## [Exercise]
Only the first line of the listing and the lines after it, up to and including the one containing "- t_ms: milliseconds", should be retyped exactly.

## [Given data]
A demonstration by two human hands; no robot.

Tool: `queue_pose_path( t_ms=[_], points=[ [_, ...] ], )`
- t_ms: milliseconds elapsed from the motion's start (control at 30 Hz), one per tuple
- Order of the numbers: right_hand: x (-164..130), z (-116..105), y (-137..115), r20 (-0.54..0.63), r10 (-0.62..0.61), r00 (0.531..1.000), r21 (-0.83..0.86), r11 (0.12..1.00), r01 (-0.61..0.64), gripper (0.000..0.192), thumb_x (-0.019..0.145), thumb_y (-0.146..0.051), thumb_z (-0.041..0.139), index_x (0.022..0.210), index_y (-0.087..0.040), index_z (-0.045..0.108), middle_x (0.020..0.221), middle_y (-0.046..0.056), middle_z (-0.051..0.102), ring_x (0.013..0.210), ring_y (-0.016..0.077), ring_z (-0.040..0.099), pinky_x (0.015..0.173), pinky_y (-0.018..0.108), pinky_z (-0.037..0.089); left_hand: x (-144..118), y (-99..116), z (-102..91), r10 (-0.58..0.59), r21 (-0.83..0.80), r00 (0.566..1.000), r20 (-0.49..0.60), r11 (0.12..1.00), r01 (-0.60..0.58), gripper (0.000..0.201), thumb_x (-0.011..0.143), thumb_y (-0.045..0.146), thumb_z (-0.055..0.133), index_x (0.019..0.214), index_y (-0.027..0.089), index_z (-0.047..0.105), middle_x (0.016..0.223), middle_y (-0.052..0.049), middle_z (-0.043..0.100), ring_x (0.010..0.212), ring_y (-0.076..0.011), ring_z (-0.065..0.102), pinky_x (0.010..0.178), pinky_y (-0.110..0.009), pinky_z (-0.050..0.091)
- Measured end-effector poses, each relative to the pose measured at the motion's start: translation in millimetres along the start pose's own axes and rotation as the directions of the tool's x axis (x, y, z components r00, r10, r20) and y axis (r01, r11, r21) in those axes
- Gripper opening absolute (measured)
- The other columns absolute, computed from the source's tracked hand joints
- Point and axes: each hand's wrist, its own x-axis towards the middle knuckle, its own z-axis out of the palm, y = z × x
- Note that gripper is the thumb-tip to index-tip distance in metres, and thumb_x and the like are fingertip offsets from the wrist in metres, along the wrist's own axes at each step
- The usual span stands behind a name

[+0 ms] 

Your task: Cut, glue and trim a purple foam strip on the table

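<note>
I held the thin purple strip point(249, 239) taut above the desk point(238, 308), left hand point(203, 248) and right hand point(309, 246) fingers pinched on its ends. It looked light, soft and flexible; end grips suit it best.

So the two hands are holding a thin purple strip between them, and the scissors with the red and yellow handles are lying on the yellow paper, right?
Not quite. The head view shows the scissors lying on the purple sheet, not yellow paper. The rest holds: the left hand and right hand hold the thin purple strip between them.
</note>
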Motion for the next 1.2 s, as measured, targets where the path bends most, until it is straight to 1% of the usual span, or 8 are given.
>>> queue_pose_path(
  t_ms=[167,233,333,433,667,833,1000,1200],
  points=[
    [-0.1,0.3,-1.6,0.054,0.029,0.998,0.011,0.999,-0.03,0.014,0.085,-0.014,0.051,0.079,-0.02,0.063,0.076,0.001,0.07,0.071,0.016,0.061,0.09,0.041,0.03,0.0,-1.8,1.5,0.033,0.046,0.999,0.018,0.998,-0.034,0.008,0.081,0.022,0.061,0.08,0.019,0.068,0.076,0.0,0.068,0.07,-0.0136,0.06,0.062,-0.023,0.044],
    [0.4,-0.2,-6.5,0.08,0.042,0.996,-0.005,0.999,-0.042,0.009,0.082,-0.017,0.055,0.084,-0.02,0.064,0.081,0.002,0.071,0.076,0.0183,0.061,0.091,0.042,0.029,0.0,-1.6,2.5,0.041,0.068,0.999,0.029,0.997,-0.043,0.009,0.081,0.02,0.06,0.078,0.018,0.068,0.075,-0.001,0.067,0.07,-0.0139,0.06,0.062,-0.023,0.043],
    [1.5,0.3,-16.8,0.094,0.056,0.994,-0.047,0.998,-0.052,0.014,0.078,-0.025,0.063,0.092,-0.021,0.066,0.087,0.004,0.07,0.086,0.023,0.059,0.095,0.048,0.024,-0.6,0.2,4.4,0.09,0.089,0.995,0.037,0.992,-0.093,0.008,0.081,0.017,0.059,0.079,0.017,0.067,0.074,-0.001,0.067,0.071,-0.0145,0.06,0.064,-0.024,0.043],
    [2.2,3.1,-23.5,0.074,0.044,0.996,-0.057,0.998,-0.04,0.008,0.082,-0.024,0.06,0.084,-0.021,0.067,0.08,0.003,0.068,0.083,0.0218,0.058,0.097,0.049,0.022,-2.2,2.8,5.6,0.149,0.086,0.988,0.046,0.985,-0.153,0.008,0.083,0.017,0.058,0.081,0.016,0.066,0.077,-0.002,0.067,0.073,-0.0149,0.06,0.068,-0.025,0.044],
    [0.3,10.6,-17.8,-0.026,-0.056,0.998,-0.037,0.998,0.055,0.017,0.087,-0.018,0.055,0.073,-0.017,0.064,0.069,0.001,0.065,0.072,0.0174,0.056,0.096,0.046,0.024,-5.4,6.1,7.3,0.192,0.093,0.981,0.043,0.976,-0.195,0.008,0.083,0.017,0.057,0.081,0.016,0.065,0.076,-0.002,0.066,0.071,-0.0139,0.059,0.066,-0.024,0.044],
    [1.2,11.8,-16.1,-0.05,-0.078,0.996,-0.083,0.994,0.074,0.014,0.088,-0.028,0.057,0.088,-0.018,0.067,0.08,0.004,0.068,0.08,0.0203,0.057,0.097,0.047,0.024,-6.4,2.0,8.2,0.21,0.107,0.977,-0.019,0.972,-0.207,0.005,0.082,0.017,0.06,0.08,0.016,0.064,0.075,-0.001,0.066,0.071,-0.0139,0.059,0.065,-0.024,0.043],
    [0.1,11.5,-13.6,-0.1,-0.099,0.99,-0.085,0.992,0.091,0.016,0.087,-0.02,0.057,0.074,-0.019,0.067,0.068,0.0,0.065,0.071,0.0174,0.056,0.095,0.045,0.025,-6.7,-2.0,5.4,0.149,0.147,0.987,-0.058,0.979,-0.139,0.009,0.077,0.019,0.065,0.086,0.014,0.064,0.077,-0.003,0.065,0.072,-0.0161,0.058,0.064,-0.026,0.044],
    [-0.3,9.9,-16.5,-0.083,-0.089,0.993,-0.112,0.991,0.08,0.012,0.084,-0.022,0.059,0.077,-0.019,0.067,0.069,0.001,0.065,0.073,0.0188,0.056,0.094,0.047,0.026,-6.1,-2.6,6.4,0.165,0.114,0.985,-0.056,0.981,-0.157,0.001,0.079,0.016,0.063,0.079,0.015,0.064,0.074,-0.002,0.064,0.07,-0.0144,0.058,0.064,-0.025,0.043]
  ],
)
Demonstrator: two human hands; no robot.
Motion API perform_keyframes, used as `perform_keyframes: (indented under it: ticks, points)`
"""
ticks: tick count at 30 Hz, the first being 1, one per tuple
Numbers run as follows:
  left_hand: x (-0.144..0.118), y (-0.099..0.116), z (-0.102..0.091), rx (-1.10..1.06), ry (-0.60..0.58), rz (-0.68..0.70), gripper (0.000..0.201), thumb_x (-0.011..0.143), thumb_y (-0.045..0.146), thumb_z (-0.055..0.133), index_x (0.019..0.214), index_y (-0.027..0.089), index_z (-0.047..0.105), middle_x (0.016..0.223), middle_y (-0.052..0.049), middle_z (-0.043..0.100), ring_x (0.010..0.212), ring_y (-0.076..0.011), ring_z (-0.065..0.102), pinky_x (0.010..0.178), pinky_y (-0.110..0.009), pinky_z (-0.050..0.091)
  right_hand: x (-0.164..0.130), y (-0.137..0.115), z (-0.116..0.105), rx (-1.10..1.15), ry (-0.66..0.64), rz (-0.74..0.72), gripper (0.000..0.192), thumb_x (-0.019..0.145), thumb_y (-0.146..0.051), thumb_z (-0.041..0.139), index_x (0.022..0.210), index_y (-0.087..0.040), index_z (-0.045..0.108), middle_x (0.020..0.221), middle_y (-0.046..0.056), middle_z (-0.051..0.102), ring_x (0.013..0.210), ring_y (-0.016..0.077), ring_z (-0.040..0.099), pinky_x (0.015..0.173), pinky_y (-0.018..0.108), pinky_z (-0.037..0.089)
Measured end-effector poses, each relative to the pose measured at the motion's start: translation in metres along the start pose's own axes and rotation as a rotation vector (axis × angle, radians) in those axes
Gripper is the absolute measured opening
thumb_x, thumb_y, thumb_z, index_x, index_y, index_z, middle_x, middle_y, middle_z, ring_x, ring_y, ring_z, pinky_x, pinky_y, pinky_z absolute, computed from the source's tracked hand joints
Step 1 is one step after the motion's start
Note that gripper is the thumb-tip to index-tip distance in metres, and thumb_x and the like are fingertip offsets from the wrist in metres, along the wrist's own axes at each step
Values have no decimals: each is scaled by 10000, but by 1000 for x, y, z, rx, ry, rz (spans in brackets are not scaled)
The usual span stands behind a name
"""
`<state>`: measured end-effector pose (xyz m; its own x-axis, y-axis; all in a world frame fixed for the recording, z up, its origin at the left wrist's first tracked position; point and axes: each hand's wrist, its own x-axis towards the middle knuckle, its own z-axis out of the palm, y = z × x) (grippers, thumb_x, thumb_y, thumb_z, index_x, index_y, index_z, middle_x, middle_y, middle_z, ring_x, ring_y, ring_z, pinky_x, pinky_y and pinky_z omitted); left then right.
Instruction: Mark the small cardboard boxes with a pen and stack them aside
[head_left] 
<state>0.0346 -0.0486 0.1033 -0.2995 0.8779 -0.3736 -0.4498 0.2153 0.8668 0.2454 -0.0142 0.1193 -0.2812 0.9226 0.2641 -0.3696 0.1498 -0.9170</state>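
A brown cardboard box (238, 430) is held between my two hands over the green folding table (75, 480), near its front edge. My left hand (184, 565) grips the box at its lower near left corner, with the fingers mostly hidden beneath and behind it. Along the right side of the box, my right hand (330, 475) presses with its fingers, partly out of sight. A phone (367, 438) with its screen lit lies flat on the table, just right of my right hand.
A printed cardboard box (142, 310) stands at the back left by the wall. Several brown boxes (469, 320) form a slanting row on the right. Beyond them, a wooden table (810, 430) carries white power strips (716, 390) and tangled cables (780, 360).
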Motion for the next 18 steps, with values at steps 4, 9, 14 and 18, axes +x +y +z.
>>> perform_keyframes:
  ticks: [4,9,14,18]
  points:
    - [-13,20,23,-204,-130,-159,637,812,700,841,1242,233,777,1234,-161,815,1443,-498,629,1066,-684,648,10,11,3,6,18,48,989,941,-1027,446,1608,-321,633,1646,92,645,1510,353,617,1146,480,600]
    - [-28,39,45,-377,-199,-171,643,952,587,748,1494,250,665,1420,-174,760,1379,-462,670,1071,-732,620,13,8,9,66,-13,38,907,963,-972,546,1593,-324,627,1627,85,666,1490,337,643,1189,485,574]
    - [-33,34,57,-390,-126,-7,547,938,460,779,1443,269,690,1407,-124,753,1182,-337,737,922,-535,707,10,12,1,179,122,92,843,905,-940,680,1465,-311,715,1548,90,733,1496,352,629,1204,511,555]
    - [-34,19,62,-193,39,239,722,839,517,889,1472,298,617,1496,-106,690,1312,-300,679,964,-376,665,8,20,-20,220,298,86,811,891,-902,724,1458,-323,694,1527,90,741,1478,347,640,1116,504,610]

## [Expected answer]
A demonstration by two human hands; no robot.

Tool: `queue_pose_path( t_ms=[_], points=[ [_, ...] ], )`
- t_ms: milliseconds elapsed from the motion's start (control at 30 Hz), one per tuple

No additional output is required for this exercise.